Global stock and oil markets may be moving their separate ways after a one-month period of moving in unison, according to a report by The Wall Street Journal.
Oil-market enthusiasm could soon fade on the back of a negative outlook on global demand and increasingly high crude inventory levels.
Crude for October delivery was recorded at $96.15 in electronic trading on the New York Mercantile Exchange on Tuesday. Brent oil for October fell 17 cents to $113.62 a barrel on the London-based ICE Futures Europe exchange, according to Bloomberg data.
Bloomberg also reported that oil declined as US equities fell on concerns that European leaders might struggle to resolve the ongoing debt crisis.
“We are having a little follow-through after yesterday’s big drop,” said Phil Flynn, senior market analyst at the Price Futures Group. “There are some potential bearish developments out there. Concern about Spain asking for a bailout is making the market nervous.”
Anthony Beryl, president of Beryl Investment Group, told The Wall Street Journal that in order for oil prices to keep up with the momentum currently being experienced in equities, economic indicators are going to have to signal an improved demand structure moving forward.
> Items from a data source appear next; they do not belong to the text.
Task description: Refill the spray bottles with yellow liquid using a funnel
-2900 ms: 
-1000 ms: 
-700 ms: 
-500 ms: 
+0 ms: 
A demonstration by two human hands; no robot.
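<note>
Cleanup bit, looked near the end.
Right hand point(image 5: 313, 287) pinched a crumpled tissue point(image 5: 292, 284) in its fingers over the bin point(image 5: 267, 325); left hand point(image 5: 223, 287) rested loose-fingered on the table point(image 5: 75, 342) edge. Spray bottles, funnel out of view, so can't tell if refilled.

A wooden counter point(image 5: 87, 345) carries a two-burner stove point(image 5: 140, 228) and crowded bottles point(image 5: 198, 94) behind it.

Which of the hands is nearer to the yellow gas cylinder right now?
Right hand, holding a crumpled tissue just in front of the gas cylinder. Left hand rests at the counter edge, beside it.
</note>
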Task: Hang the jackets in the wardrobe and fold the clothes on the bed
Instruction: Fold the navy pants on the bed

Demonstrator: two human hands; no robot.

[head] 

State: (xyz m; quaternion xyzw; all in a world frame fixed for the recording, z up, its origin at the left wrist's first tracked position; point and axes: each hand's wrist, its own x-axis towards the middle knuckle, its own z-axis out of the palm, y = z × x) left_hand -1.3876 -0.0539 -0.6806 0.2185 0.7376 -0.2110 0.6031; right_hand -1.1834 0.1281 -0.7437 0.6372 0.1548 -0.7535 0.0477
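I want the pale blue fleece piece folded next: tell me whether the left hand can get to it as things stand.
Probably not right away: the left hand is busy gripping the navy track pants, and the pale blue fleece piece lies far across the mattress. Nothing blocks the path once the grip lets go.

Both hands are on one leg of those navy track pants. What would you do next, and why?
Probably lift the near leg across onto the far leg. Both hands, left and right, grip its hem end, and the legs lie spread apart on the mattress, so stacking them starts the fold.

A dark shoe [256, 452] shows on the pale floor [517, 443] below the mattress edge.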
“Words are great, stimulus is great, but traders want to see the results,” said Beryl. “If you start to get industrial production moving up, then the underlying demand for crude will go up along with that. If you don’t get that increase of growth from the Western countries, you’re going to see crude go sideways or down.”
Meanwhile, Iranian Oil Minister Rostam Qasemi has announced that the West cannot keep Iran out of the global crude oil markets.
In a public statement, Qasemi claimed that Iran’s oil industry is its main force against foreign sanctions and has “defeated the enemies’ efforts to isolate Iran in the world.”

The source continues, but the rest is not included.